S. and I found a number more books I'd been missing.
I called S.'s attention to the cover of Kimberly Gardner's Phoenix Rising. I said, "In the full picture..."
"Oh, no," S. said.
"...his fingers are there."
We found a variety of romances, travel guides, a book of baby names -- not that I ever planned to have a child -- and the City Tavern Cookbook.
We went back to going through papers. S. read aloud from one piece of paper. "She sucked him until he couldn't take it anymore..."
"Editing," I said.
I had a big case of makeup, and we threw the makeup out, as it was old. "I want to throw away all the lipsticks except for the black lipstick," I said.
S. held one up. "Is this lavender or chartreuse?" he asked. Lavender or something, anyway. When I asked later so I could quote him, he said chartreuse. I'd told him that his question was going to be quoted. He seemed a little amazed by my very large collection of nail polish. "Wet and Wild?" he asked. It's the name of one of the brands. I assume he figured that out.

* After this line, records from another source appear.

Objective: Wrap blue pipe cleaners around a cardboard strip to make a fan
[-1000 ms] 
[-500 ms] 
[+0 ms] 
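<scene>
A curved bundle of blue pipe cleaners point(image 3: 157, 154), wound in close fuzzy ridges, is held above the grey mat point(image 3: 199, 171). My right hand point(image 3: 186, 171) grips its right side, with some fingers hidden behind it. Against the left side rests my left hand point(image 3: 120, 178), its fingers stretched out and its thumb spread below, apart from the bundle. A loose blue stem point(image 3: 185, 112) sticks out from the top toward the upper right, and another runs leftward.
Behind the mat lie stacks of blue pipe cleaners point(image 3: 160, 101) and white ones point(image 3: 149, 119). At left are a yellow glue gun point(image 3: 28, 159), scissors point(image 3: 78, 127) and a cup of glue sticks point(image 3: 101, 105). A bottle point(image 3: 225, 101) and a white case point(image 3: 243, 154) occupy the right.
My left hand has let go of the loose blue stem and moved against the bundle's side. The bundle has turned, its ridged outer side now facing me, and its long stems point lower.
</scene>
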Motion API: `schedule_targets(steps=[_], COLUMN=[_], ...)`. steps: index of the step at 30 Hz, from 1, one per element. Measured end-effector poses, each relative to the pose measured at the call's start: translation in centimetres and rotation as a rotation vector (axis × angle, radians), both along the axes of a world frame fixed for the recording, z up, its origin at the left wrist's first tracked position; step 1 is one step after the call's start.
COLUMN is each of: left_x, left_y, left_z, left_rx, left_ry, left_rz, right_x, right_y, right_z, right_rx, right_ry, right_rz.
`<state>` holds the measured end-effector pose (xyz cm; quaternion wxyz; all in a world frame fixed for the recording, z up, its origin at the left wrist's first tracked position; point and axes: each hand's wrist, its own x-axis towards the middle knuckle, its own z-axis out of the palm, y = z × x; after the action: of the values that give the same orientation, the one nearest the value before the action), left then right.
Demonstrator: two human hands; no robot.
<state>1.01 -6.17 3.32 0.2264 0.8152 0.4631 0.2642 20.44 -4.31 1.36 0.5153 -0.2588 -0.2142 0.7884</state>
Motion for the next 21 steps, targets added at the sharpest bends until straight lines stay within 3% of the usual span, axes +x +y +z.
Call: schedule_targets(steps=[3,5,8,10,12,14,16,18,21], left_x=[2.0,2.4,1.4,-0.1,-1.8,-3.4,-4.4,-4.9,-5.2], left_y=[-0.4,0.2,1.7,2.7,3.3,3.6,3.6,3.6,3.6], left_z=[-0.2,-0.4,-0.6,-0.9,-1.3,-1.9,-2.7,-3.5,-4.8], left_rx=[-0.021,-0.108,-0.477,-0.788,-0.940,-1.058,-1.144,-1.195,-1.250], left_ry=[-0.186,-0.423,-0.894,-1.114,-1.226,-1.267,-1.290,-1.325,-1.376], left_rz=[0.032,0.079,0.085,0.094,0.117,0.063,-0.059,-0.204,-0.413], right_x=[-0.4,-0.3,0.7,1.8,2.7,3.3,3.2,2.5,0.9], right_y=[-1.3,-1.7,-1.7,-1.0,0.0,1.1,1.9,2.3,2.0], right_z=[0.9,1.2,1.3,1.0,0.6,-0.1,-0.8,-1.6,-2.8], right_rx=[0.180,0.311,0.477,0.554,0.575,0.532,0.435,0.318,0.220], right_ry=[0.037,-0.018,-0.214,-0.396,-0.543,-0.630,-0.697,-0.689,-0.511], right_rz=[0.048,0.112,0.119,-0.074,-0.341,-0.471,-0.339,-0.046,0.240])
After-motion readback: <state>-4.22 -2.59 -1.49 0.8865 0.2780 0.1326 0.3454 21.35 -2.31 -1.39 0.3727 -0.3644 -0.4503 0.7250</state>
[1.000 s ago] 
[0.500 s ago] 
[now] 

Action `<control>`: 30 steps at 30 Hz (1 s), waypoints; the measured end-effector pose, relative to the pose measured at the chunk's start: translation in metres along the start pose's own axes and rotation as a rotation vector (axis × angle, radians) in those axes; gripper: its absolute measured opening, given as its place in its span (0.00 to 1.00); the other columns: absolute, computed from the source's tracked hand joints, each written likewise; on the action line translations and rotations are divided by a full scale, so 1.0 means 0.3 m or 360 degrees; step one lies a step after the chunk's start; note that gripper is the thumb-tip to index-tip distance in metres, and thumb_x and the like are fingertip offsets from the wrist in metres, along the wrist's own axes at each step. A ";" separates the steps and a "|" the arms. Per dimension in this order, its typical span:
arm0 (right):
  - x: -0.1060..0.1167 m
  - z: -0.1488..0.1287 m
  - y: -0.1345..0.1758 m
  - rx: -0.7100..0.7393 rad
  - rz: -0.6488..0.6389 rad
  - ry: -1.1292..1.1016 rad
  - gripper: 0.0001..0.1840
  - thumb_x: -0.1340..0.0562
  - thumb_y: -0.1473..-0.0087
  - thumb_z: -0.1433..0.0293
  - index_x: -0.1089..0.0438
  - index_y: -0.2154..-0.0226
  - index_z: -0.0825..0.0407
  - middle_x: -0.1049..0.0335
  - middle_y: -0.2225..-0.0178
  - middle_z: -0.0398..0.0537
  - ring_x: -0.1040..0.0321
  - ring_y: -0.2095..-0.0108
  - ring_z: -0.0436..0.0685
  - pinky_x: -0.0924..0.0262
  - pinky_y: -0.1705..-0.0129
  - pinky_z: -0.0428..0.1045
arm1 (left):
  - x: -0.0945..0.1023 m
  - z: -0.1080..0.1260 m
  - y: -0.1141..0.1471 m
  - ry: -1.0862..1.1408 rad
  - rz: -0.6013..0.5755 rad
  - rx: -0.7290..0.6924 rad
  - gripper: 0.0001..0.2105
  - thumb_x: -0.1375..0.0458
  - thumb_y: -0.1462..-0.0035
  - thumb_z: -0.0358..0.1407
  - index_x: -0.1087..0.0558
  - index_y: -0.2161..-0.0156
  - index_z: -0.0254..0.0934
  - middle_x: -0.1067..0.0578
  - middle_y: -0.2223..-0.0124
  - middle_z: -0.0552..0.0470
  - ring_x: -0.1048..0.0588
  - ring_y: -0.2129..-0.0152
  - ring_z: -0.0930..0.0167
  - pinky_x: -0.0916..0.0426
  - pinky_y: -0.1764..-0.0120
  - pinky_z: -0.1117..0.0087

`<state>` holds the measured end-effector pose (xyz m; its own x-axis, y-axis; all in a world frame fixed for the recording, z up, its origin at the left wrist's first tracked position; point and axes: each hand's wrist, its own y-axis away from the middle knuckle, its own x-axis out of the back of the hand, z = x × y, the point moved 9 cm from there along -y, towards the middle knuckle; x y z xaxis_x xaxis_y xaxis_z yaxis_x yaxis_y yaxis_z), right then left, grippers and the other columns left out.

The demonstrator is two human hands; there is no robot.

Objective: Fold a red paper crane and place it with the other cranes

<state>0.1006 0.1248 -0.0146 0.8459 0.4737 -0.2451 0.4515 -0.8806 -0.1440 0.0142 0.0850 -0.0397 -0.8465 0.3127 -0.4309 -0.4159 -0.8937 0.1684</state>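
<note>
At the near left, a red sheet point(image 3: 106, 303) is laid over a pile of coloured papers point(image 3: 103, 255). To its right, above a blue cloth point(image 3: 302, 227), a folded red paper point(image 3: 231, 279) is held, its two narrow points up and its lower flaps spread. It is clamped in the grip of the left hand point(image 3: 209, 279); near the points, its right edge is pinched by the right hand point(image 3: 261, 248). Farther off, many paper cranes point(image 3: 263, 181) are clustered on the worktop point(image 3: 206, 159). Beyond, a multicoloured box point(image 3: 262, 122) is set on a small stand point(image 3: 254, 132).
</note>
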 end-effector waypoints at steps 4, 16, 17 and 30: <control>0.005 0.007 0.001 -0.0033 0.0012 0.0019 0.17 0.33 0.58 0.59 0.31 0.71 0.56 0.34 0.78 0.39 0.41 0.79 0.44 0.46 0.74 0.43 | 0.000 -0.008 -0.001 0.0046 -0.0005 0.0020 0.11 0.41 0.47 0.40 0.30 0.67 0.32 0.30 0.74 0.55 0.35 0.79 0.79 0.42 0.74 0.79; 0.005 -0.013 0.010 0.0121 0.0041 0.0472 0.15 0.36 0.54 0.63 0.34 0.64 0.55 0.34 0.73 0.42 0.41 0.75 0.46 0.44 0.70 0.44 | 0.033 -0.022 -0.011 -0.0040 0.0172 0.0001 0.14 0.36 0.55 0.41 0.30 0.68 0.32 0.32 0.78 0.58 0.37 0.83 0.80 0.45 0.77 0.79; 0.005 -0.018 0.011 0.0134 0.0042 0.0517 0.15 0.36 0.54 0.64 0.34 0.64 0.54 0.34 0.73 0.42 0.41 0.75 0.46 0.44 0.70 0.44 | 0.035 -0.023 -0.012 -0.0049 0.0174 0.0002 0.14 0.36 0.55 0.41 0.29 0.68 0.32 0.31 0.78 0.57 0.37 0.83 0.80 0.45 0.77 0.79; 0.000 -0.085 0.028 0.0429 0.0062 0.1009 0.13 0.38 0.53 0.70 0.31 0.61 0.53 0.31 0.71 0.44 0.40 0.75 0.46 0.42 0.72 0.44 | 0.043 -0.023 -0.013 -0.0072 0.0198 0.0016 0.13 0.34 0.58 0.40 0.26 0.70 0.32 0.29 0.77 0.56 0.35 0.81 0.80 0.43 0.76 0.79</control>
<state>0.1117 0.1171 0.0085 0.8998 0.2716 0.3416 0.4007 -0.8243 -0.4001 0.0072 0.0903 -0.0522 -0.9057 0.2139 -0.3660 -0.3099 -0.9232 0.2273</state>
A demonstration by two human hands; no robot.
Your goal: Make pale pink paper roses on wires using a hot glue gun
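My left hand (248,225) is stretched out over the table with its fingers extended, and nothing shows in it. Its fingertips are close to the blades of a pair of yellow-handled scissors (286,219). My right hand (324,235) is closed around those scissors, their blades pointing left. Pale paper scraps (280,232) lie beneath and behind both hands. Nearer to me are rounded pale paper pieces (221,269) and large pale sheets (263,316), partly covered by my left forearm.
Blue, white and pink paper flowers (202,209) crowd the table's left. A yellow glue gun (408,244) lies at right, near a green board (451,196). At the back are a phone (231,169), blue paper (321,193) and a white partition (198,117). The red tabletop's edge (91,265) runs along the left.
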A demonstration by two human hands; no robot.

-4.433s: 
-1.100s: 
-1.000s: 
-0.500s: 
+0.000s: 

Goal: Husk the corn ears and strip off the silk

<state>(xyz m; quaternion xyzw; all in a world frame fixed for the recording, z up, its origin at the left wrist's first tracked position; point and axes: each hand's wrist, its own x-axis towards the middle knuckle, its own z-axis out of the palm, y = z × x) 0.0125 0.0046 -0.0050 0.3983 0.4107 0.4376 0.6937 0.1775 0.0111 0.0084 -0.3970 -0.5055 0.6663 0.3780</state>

We filled a couple of small boxes with candles. I have two bigger boxes of candles downstairs, too. S. picked up a bunch of lighters. He asked if I smoked. "They're to light the candles and incense," I said. We went through the lighters to see which ones still worked.
Another of the books we found was Roses of the World in Color by J. Horace McFarland, published in 1938. It's so much fun for me to see what was popular then and what's still available from specialist rose nurseries. I'm still missing Landscaping with Antique Roses, but maybe that will turn up at some point, too.
We worked a bit in the computer room, and I found a lot of printouts of novellas and novels I'd edited. I recycled the printouts. I have the published versions as e-books. We found a lot more books in the computer room. "Queer Eye for the Straight Guy?" S. asked.
"You can have it," I said.
"I'm the one who should be giving tips," S. said. I think he said something about them or the show being stereotypical. The word "stereotypical" was in there. I thought the show was rather groundbreaking at the time. Well, S. can get away with saying what's stereotypical. I remember him early on in our acquaintance saying that he loved Judy Garland.
S. found Fresh Men: New Voices in Gay Fiction. "You can have it," I said. S. said that he was trying to cut back on the amount of possessions he had, too. I had a couple more Amish romances near Changeling romances. "Some of these Changeling stories were really cute," I said. I found The ADHD-Autism Connection, from when I was reading a lot of books about that spectrum. I collect books on various topics. I think S. already had the idea that I had a wide variety of interests.
S. helped Dad move an old recliner and a big old TV out to the front porch. I think a veterans' group of Dad's is coming to collect old furniture and household goods. I'm pretty sure that S. can lift more than his own weight. We talked about him doing yard work sometime, too.
All in all it was a pretty productive day. I dropped S. off so he could make the 4:30 p.m. train. I'm tired, but I feel like we got a good bit accomplished.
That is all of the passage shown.